*Task:*
Once you have read the data below, print all of it exactly.

*Given material:*
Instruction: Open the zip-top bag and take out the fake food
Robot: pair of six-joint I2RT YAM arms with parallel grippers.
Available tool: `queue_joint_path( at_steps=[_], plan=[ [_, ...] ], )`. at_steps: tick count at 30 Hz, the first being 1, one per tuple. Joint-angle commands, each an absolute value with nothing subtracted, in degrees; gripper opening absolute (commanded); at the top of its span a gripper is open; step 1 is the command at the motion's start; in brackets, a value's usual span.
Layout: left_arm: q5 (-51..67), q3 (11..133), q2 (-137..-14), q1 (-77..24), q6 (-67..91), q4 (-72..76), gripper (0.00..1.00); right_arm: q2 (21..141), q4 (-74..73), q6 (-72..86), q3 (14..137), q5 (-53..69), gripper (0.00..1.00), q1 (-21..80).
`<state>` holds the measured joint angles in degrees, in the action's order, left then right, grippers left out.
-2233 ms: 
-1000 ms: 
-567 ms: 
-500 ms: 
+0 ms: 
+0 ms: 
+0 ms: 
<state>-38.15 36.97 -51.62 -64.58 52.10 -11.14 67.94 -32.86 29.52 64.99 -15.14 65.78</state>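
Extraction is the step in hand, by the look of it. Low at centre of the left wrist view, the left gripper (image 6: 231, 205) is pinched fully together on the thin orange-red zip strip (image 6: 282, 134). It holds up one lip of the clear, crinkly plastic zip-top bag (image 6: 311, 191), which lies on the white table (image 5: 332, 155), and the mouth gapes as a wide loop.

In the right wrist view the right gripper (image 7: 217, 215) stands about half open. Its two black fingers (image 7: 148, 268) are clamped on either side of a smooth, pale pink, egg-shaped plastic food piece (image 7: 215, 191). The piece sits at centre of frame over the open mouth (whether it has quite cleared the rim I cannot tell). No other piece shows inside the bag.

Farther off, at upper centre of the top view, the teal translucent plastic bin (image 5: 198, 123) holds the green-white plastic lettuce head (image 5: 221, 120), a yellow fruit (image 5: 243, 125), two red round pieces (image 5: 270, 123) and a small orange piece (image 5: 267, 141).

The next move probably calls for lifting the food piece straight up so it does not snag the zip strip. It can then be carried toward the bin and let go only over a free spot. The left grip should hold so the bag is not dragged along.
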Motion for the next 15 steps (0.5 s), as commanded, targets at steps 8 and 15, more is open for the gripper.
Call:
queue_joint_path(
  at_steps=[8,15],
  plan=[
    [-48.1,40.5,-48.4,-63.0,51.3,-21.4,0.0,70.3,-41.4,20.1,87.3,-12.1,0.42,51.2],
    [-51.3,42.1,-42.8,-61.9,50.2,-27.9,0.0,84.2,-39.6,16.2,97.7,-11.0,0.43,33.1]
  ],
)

*Result of the exercise:*
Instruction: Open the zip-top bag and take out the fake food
Robot: pair of six-joint I2RT YAM arms with parallel grippers.
Available tool: `queue_joint_path( at_steps=[_], plan=[ [_, ...] ], )`. at_steps: tick count at 30 Hz, the first being 1, one per tuple. Joint-angle commands, each an absolute value with nothing subtracted, in degrees; gripper opening absolute (commanded); at the top of its span a gripper is open; step 1 is the command at the motion's start; in brackets, a value's usual span.
Layout: left_arm: q5 (-51..67), q3 (11..133), q2 (-137..-14), q1 (-77..24), q6 (-67..91), q4 (-72..76), gripper (0.00..1.00); right_arm: q2 (21..141), q4 (-74..73), q6 (-72..86), q3 (14..137), q5 (-53..69), gripper (0.00..1.00), q1 (-21..80).
`<state>` holds the measured joint angles in degrees, in the action's order, left then right, grippers left out.
-2233 ms: 
-1000 ms: 
-567 ms: 
-500 ms: 
+0 ms: 
+0 ms: 
+0 ms: 
<state>-38.15 36.97 -51.62 -64.58 52.10 -11.14 67.94 -32.86 29.52 64.99 -15.14 65.78</state>
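Extraction is the step in hand, by the look of it. Low at centre of the left wrist view, the left gripper (image 6: 231, 205) is pinched fully together on the thin orange-red zip strip (image 6: 282, 134). It holds up one lip of the clear, crinkly plastic zip-top bag (image 6: 311, 191), which lies on the white table (image 5: 332, 155), and the mouth gapes as a wide loop.

In the right wrist view the right gripper (image 7: 217, 215) stands about half open. Its two black fingers (image 7: 148, 268) are clamped on either side of a smooth, pale pink, egg-shaped plastic food piece (image 7: 215, 191). The piece sits at centre of frame over the open mouth (whether it has quite cleared the rim I cannot tell). No other piece shows inside the bag.

Farther off, at upper centre of the top view, the teal translucent plastic bin (image 5: 198, 123) holds the green-white plastic lettuce head (image 5: 221, 120), a yellow fruit (image 5: 243, 125), two red round pieces (image 5: 270, 123) and a small orange piece (image 5: 267, 141).

The next move probably calls for lifting the food piece straight up so it does not snag the zip strip. It can then be carried toward the bin and let go only over a free spot. The left grip should hold so the bag is not dragged along.
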Motion for the next 15 steps (0.5 s), as commanded, targets at steps 8 and 15, more is open for the gripper.
Call:
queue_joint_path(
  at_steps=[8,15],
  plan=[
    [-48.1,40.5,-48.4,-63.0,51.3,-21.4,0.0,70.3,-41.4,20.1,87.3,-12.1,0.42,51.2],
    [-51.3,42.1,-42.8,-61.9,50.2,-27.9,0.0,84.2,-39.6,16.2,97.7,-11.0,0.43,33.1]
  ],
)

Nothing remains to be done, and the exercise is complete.